What is required ::
Output every line below exactly.

Data segment ::
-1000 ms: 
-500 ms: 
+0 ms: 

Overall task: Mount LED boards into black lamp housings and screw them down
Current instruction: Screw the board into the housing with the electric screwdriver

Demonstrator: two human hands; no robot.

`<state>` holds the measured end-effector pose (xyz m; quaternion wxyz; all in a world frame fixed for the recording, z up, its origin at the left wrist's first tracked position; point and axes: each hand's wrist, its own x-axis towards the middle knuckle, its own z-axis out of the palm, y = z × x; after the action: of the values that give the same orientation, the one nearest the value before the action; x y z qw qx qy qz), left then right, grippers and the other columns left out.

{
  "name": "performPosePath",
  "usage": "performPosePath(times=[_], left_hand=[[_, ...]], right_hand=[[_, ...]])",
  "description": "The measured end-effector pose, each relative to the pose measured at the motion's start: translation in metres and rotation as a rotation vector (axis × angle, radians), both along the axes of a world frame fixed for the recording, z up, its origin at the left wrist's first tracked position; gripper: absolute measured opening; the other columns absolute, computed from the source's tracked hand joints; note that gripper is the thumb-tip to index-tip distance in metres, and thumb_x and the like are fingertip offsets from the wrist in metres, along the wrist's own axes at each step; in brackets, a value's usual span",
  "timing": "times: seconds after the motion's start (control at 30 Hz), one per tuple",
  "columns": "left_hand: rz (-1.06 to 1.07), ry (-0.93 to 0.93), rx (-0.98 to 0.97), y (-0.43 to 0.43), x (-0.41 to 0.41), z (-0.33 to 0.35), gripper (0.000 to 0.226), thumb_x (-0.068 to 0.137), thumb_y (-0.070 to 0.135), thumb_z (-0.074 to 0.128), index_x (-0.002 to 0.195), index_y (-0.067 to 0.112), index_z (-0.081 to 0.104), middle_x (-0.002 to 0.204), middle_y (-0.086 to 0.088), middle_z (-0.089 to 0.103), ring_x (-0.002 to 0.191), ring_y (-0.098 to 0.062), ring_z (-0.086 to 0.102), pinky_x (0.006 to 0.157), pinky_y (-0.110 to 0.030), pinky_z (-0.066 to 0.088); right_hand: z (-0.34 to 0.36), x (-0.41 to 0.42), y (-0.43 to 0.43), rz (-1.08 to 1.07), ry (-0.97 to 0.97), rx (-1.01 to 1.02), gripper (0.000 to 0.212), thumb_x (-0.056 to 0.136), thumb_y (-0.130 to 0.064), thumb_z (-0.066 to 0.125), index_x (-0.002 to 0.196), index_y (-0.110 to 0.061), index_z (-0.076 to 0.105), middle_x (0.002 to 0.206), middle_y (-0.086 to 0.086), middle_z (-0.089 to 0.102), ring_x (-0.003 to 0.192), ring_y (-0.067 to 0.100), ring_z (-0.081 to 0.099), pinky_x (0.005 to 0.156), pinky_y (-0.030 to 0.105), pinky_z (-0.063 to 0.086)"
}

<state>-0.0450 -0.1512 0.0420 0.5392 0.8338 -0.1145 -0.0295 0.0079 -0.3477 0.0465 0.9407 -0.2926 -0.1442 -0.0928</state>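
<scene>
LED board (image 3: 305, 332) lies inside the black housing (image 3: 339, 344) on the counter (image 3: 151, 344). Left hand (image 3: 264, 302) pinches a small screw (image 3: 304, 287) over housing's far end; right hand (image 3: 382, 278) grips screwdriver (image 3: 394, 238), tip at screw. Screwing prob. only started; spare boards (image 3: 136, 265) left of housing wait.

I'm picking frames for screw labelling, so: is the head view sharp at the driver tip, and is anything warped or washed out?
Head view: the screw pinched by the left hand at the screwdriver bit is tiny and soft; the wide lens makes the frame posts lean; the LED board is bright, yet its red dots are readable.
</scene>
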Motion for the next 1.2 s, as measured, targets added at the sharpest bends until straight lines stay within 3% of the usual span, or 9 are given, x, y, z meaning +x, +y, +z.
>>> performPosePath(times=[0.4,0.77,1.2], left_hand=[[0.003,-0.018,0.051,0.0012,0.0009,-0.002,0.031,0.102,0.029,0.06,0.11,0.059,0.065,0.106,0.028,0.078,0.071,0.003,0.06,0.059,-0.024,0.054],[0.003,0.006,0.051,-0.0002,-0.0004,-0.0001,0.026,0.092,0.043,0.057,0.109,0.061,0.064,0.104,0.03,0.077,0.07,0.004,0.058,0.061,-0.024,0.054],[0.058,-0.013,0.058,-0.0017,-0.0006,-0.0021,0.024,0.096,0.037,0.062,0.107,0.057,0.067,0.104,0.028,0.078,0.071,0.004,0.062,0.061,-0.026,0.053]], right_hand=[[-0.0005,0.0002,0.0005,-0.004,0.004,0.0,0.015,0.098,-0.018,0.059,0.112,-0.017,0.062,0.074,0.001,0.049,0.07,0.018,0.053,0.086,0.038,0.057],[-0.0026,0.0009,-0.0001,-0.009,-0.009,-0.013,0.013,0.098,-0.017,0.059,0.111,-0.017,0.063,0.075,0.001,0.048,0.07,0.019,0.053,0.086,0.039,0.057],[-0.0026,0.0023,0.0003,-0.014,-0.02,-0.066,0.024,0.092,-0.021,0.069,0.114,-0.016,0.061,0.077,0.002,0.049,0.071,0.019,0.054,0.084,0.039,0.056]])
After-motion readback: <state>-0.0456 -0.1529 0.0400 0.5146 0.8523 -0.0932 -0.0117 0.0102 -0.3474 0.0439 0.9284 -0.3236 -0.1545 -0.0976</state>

Completed task ::
-1000 ms: 
-500 ms: 
+0 ms: 

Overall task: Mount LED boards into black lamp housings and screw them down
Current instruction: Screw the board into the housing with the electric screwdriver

Demonstrator: two human hands; no robot.

`<state>` holds the measured end-effector pose (xyz m; quaternion wxyz; all in a world frame fixed for the recording, z up, its origin at the left wrist's first tracked position; point and axes: each hand's wrist, its own x-axis towards the middle knuckle, its own z-axis out of the palm, y = z × x; after the action: of the values that give the same orientation, the one nearest the value before the action; x y z qw qx qy qz), left then right, grippers and the other columns left out.

{
  "name": "performPosePath",
  "usage": "performPosePath(times=[_], left_hand=[[_, ...]], right_hand=[[_, ...]])",
  "description": "The measured end-effector pose, each relative to the pose measured at the motion's start: translation in metres and rotation as a rotation vector (axis × angle, radians), both along the axes of a world frame fixed for the recording, z up, its origin at the left wrist's first tracked position; gripper: absolute measured opening; the other columns absolute, computed from the source's tracked hand joints; note that gripper is the thumb-tip to index-tip distance in metres, and thumb_x and the like are fingertip offsets from the wrist in metres, along the wrist's own axes at each step; in brackets, a value's usual span",
  "timing": "times: seconds after the motion's start (control at 30 Hz), one per tuple",
  "columns": "left_hand: rz (-1.06 to 1.07), ry (-0.93 to 0.93), rx (-0.98 to 0.97), y (-0.43 to 0.43), x (-0.41 to 0.41), z (-0.33 to 0.35), gripper (0.000 to 0.226), thumb_x (-0.068 to 0.137), thumb_y (-0.070 to 0.135), thumb_z (-0.074 to 0.128), index_x (-0.002 to 0.195), index_y (-0.067 to 0.112), index_z (-0.081 to 0.104), middle_x (-0.002 to 0.204), middle_y (-0.086 to 0.088), middle_z (-0.089 to 0.103), ring_x (-0.002 to 0.191), ring_y (-0.098 to 0.062), ring_z (-0.086 to 0.102), pinky_x (0.006 to 0.157), pinky_y (-0.110 to 0.030), pinky_z (-0.066 to 0.088); right_hand: z (-0.34 to 0.36), x (-0.41 to 0.42), y (-0.43 to 0.43), rz (-1.08 to 1.07), ry (-0.97 to 0.97), rx (-1.01 to 1.02), gripper (0.000 to 0.212), thumb_x (-0.056 to 0.136), thumb_y (-0.130 to 0.064), thumb_z (-0.066 to 0.125), index_x (-0.002 to 0.196), index_y (-0.110 to 0.061), index_z (-0.076 to 0.105), middle_x (0.002 to 0.206), middle_y (-0.086 to 0.086), middle_z (-0.089 to 0.102), ring_x (-0.003 to 0.192), ring_y (-0.067 to 0.100), ring_z (-0.081 to 0.099), pinky_x (0.005 to 0.156), pinky_y (-0.030 to 0.105), pinky_z (-0.063 to 0.086)"
}

<state>-0.0450 -0.1512 0.0420 0.5392 0.8338 -0.1145 -0.0295 0.0079 -0.3477 0.0465 0.9407 -0.2926 -0.1442 -0.0928</state>
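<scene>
LED board (image 3: 305, 332) lies inside the black housing (image 3: 339, 344) on the counter (image 3: 151, 344). Left hand (image 3: 264, 302) pinches a small screw (image 3: 304, 287) over housing's far end; right hand (image 3: 382, 278) grips screwdriver (image 3: 394, 238), tip at screw. Screwing prob. only started; spare boards (image 3: 136, 265) left of housing wait.

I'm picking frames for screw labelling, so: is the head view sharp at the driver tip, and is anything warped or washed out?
Head view: the screw pinched by the left hand at the screwdriver bit is tiny and soft; the wide lens makes the frame posts lean; the LED board is bright, yet its red dots are readable.
</scene>
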Motion for the next 1.2 s, as measured, targets added at the sharpest bends until straight lines stay within 3% of the usual span, or 9 are given, x, y, z meaning +x, +y, +z.
>>> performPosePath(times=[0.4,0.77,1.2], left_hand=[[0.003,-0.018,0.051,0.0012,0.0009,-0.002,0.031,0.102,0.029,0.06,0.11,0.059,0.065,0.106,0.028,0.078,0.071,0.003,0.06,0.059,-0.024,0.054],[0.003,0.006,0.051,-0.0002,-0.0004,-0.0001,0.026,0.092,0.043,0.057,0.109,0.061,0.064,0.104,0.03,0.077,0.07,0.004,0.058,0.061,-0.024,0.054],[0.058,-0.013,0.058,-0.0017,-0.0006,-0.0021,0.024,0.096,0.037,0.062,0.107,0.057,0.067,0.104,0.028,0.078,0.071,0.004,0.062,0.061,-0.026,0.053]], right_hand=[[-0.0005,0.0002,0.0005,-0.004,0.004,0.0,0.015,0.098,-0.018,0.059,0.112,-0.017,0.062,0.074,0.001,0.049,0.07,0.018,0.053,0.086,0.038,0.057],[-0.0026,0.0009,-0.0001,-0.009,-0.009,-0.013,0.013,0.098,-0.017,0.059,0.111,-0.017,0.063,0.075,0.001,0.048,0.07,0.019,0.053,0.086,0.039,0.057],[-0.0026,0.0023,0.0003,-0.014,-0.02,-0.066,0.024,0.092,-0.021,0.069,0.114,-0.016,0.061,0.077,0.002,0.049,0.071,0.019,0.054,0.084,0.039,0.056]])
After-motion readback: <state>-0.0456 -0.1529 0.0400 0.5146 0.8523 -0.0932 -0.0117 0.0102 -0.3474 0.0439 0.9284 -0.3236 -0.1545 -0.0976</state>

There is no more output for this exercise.